Plant-based fermented foods have gained increasing attention due to their health benefits, enhanced nutritional value, and improved sensory properties. Fermentation plays a crucial role in modifying the biochemical composition of plant-based foods, leading to the production of bioactive compounds, improved digestibility, and the reduction of antinutritional factors. The microbiological aspect of fermentation is essential, as diverse microorganisms, including lactic acid bacteria, yeasts, and molds, contribute to flavor development, texture modification, and extended shelf life. These microbial interactions lead to complex biochemical changes, including the breakdown of macronutrients, the synthesis of vitamins and antioxidants, and the formation of unique flavor compounds. Sensory attributes such as taste, aroma, texture, and color are significantly influenced by fermentation, affecting consumer acceptability. Despite these advantages, challenges such as standardization, safety concerns, and variability in fermentation processes limit the large-scale application of plant-based fermented foods.

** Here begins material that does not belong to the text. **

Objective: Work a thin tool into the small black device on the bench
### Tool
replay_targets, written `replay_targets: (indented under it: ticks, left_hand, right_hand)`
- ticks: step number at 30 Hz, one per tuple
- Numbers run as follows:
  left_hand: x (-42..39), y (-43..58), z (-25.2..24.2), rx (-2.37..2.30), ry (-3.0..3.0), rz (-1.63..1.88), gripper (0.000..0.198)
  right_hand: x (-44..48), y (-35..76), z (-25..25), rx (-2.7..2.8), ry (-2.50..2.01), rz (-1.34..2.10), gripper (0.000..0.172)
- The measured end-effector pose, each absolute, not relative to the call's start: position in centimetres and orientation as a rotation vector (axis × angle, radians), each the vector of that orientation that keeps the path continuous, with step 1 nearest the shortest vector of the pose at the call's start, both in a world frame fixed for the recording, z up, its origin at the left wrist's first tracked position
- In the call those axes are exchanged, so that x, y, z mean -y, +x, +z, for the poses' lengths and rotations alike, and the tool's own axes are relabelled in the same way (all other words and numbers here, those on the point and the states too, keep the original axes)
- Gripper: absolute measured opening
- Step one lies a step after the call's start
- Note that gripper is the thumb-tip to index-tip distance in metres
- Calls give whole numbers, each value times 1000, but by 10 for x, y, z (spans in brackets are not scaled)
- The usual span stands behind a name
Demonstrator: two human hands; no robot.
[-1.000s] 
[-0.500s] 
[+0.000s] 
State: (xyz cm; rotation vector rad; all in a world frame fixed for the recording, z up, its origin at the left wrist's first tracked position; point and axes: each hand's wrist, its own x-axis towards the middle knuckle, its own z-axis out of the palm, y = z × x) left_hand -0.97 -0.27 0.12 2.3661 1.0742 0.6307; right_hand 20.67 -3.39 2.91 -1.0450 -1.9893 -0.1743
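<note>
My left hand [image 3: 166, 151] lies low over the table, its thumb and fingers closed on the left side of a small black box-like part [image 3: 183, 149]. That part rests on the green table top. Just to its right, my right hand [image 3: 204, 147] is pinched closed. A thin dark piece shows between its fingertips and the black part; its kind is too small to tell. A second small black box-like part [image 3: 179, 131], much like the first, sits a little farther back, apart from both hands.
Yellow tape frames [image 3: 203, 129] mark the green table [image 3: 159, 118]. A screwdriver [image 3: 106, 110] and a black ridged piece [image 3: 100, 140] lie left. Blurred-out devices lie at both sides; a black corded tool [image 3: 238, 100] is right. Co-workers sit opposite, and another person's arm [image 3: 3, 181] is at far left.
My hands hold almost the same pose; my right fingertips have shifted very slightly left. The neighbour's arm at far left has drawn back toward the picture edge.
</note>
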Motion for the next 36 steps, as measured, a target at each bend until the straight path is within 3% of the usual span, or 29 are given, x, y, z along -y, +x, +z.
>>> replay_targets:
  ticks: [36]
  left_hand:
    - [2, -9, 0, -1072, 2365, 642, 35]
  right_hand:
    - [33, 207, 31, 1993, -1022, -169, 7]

Additionally, there is a need for further research on optimizing fermentation conditions, ensuring probiotic viability, and enhancing functional properties. Future advancements should focus on integrating biotechnology, improving microbial strains, and developing innovative fermentation techniques to create sustainable and nutritionally superior plant-based products. This review highlights the microbiological, biochemical, and sensory aspects of plant-based fermented foods while identifying research gaps and potential areas for future innovation.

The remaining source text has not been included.